# Exercise directions:
Leave no line out. Transcribe the whole listing exactly.

★ ★ ★ ★ ★ ★ ★

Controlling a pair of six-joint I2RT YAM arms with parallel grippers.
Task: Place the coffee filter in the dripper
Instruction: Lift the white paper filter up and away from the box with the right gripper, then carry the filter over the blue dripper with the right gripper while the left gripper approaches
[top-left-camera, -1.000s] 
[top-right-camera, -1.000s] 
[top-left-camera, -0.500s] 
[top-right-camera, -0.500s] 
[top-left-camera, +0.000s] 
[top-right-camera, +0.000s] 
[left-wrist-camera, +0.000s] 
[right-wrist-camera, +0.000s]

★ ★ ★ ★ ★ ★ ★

# Result of this exercise:
Controlling a pair of six-joint I2RT YAM arms with parallel grippers.
Task: Place the coffee filter in the dripper
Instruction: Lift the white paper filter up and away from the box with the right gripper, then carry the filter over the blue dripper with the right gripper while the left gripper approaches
[top-left-camera, -1.000s] 
[top-right-camera, -1.000s] 
[top-left-camera, -0.500s] 
[top-right-camera, -0.500s] 
[top-left-camera, +0.000s] 
[top-right-camera, +0.000s] 
[left-wrist-camera, +0.000s] 
[right-wrist-camera, +0.000s]

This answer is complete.